- TASK GOAL
Check every line of the data below for "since". Copy each one that has it.

*** DATASET ENTRIES ***

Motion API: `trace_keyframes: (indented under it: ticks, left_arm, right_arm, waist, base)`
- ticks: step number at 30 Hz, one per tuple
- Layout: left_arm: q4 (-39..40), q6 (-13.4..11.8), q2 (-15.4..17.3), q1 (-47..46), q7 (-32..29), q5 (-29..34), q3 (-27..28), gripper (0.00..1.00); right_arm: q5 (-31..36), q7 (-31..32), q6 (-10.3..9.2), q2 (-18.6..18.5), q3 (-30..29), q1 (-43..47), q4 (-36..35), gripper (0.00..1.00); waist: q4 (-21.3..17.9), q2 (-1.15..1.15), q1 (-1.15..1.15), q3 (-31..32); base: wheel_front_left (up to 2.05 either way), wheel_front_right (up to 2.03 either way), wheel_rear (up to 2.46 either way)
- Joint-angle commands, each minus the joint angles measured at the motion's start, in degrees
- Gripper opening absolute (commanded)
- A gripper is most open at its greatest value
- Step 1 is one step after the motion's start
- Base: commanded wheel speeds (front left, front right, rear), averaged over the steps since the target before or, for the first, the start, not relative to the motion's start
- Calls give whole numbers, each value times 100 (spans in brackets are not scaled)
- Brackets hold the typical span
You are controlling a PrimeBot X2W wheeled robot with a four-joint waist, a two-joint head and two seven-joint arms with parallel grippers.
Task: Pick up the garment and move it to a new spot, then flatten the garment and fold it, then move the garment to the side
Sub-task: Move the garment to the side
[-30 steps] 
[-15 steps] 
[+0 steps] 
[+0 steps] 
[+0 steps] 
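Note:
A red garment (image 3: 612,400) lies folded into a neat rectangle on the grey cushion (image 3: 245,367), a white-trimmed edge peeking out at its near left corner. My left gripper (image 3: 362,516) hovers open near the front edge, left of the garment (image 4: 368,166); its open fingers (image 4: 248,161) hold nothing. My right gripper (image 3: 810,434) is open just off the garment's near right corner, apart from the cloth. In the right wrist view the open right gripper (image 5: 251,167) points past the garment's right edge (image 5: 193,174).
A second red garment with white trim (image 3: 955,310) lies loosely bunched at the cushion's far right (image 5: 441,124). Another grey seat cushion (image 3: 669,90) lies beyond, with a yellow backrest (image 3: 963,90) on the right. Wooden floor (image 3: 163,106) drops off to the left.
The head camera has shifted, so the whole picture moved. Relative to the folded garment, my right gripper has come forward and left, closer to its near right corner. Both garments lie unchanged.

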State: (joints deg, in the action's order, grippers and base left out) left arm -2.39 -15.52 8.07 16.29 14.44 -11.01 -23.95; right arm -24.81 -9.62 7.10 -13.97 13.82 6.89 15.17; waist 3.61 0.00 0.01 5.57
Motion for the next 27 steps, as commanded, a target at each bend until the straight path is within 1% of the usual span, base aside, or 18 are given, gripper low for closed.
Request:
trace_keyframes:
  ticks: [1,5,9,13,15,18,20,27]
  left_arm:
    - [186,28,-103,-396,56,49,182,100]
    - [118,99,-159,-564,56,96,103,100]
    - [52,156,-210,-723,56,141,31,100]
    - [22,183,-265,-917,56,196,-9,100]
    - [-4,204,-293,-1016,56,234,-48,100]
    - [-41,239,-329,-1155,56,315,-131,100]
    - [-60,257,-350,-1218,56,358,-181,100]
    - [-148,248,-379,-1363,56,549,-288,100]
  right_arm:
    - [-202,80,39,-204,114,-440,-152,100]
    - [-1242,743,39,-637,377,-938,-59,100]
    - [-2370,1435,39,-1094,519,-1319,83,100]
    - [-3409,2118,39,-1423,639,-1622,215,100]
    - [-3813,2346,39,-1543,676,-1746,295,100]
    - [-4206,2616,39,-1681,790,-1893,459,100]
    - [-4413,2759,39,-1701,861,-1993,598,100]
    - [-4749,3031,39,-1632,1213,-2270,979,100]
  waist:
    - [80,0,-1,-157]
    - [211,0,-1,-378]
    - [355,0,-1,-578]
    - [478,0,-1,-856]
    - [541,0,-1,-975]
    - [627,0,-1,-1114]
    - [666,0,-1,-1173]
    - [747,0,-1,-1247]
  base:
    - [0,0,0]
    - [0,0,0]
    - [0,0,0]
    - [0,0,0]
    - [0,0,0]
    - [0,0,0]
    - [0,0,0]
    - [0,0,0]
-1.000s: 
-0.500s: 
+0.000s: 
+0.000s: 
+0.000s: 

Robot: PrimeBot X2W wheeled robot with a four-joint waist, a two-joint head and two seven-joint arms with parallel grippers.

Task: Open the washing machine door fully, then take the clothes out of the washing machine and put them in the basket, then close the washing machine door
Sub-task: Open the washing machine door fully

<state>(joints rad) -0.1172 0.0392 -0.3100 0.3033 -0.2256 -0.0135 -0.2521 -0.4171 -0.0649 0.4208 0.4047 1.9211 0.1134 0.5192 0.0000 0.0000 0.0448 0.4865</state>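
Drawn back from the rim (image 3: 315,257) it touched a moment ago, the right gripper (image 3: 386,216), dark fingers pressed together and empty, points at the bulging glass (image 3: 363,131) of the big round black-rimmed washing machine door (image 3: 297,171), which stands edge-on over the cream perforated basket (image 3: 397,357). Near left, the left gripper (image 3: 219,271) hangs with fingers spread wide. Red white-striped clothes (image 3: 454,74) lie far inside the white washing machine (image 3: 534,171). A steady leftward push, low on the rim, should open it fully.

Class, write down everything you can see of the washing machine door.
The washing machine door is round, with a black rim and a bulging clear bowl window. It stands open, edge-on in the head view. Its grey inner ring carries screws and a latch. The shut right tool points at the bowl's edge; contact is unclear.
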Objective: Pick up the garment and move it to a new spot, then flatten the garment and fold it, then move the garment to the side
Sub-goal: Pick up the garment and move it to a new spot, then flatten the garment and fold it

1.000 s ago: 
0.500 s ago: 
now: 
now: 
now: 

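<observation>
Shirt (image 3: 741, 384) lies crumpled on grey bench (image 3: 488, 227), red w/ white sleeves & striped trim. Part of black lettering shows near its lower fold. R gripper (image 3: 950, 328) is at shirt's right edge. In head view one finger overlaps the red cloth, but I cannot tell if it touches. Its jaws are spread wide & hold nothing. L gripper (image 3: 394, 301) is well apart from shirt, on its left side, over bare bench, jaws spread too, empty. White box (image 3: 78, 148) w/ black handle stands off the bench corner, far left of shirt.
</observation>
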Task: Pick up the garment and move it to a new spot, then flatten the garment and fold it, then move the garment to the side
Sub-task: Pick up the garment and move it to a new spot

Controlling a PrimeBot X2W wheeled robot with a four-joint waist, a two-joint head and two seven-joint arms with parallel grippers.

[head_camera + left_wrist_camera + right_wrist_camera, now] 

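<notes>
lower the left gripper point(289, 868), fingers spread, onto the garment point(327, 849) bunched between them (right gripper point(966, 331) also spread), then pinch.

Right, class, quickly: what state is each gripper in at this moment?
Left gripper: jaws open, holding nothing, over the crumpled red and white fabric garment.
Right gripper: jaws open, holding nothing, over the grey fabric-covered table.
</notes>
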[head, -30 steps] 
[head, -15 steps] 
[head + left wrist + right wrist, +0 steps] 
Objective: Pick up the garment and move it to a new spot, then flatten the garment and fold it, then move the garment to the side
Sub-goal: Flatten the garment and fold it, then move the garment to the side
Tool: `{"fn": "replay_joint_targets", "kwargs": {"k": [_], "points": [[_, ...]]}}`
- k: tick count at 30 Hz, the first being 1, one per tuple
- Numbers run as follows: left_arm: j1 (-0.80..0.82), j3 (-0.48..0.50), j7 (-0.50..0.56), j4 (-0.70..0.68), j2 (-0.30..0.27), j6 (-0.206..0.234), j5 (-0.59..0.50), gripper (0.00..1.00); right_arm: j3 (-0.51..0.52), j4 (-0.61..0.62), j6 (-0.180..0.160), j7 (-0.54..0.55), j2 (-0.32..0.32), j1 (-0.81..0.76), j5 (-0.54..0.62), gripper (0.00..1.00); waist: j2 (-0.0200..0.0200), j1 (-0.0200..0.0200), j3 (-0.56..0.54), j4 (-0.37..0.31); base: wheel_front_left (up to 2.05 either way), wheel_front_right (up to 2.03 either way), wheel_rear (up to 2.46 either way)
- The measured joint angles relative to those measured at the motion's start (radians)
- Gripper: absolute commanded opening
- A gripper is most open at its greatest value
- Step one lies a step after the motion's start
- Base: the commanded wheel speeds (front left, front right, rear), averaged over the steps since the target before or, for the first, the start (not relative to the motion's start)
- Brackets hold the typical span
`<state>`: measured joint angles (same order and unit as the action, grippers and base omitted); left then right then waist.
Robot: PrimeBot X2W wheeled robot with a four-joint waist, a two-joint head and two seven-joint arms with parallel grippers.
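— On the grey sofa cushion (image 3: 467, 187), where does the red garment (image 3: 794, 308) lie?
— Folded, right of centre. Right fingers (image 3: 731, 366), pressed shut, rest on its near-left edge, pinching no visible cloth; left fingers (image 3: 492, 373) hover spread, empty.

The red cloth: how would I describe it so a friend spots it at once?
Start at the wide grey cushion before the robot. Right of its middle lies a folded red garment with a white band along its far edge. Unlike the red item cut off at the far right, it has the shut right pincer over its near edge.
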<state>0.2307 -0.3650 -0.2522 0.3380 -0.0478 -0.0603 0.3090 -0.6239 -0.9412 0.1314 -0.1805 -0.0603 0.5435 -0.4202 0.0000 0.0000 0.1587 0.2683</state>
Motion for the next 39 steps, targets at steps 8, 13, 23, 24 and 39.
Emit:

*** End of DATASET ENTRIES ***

- EXPECTED ANSWER
- Base: commanded wheel speeds (front left, front right, rear), averaged over the steps since the target before or, for the first, the start, not relative to the motion's start
- Base: the commanded wheel speeds (front left, front right, rear), averaged over the steps since the target before or, for the first, the start (not relative to the motion's start)

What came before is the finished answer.